Durante muchas horas cada día yo trabajaba inventando biografías de personajes y buscándoles nombres. De noche me familiarizaba con la nómina extraordinaria de espías al servicio de Alemania que Juan Pujol iba inventando a la medida de sus necesidades. De un personaje de novela se dice, de manera algo pedestre, que ha de ser creíble para el lector, que si está un poco adiestrado desconfiará enseguida si se le presenta un estereotipo encubierto, incluso si el nombre no es el adecuado. El público y los críticos a los que tenía que seducir Juan Pujol eran un grupo muy restringido, pero también muy exigente: los jefes del espionaje alemán. Para ellos inventaba nombres, biografías, trabajos, caracteres, incluso enfermedades y muertes, según le convenía. En su cerebro habría un barullo de personajes como en el de un novelista caudaloso del siglo XIX, y el peligro de la confusión sería mayor porque también a sí mismo se estaba inventado: en sus mensajes cifrados, Pujol era un nazi ferviente que celebraba los bombardeos sobre Londres. Ahora trabajaba por fin para el espionaje británico y estaba de verdad en Inglaterra, pero su vida no era menos fantástica, y sus embustes se ramificaban como los hilos de una novela en la que el autor ha empezado a perderse.
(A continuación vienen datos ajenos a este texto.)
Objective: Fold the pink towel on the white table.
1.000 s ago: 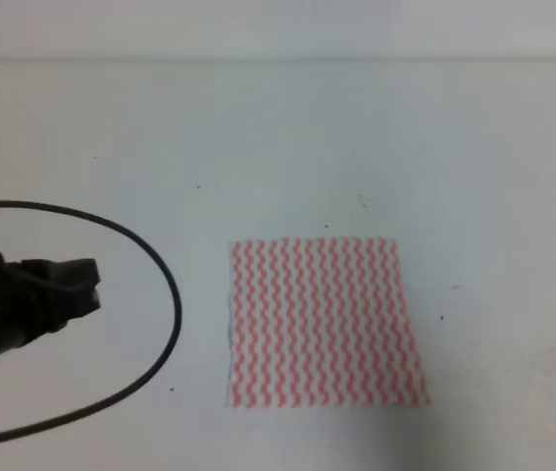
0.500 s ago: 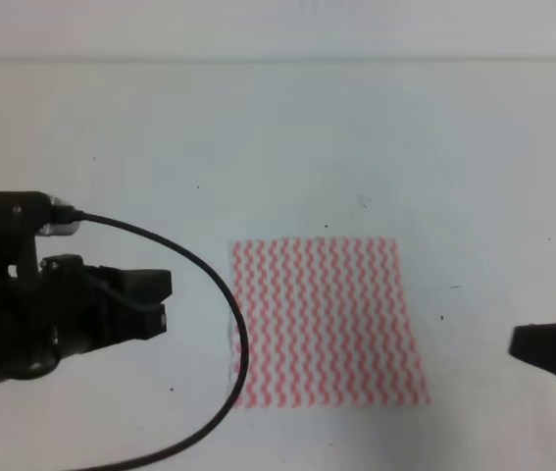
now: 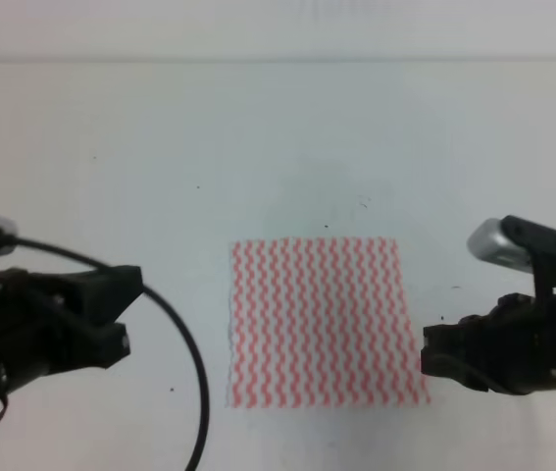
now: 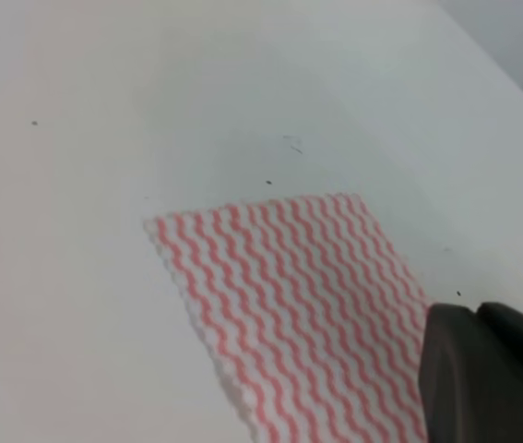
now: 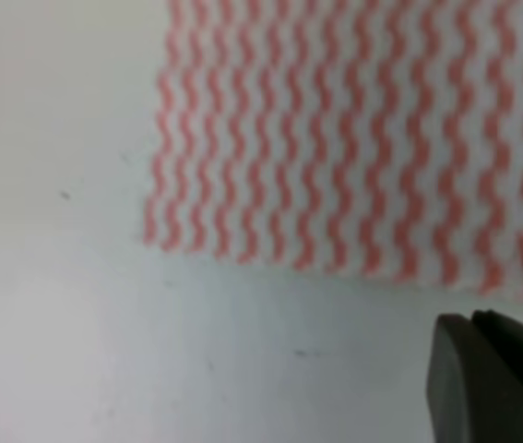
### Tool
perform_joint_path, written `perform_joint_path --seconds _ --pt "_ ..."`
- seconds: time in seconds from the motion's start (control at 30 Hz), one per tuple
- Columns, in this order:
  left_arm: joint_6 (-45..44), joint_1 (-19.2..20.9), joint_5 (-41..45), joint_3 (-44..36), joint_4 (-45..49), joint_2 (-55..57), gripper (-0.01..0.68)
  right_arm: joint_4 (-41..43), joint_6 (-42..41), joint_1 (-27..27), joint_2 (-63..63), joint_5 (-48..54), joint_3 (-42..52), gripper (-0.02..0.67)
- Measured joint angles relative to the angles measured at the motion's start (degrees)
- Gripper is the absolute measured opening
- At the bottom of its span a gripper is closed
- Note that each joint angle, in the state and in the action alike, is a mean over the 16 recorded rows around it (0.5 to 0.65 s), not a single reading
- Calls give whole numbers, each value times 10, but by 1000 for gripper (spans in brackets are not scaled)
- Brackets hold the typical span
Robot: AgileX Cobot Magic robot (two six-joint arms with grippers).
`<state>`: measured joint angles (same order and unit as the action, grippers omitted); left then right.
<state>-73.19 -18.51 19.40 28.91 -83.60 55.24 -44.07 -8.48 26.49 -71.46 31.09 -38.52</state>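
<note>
The pink towel point(image 3: 319, 320) lies flat and unfolded on the white table point(image 3: 278, 137), its wavy pink-and-white stripes running front to back. My left gripper point(image 3: 128, 312) hovers left of the towel, about a hand's width from its left edge. My right gripper point(image 3: 427, 361) is at the towel's near right corner, just off the cloth. In the left wrist view the towel point(image 4: 289, 295) spreads ahead of the gripper point(image 4: 476, 310). The right wrist view shows the towel's near edge point(image 5: 335, 166) above the gripper point(image 5: 470, 317). Both pairs of fingers look pressed together with nothing held.
A black cable point(image 3: 194, 388) loops from the left arm across the table near the towel's near left corner. The table's far edge point(image 3: 278, 61) runs across the top. Tiny dark specks point(image 3: 198, 186) dot the surface.
The right arm has come in from the right edge to the towel's near right corner. The left arm reached toward the towel, then drew back slightly left; its cable loop shifted.
</note>
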Motion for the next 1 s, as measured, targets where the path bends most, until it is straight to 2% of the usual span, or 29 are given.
perform_joint_path --seconds 0.2,0.57,1.0 --pt "6 0 -19 -23 1 -34 -2 40 36 -5 -63 8 -18 103" --pt "6 0 -32 -33 1 -39 -2 48 58 -6 -115 -5 -22 298" --pt "4 0 -31 -34 1 -34 -2 48 59 -5 -160 -19 -22 299"
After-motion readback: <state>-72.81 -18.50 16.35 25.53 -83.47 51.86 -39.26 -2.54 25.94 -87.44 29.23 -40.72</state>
Treinta años después, en un mundo futuro que la imaginación no habría podido concebir, en una de estas noches de sonambulismo atenuado del confinamiento, pongo al azar la televisión y me encuentro con la cara sumida y sonriente, la cara de pájaro de Juan Pujol, en un documental escrito y dirigido admirablemente por Mayte Pascual. Hace 30 años lo que me seducía era la cualidad literaria del personaje, lo improbable de la trama que había inventado y en la que se había visto envuelto. Ahora me fijo en su misterio personal insondable y en el valor de militancia política de sus actos y de sus decisiones. En las fotos, Pujol es la sombra de alguien que desapareció del mundo y nunca quiso revelar su secreto, ni siquiera a las personas más cercanas a él. Sonríe siempre con la expresión incierta de quien no va a decir nada. Fue un pacifista que se escondió durante la guerra española por repugnancia de las armas, pero estuvo un tiempo en el Ejército republicano y se pasó al de Franco. Quiso estar con los británicos cuando nadie más que ellos se mantenía en guerra contra el nazismo. Engañó decisivamente a los alemanes sobre la invasión de Normandía y recibió de ellos una Cruz de Hierro. Tuvo varias vidas sucesivas y todas ellas desconectadas entre sí. Ya anciano, poco antes de morir, paseó por primera vez por las playas de Normandía, y tal vez entonces comprendió de verdad el papel que le había correspondido en una historia que no cabe en ninguna novela.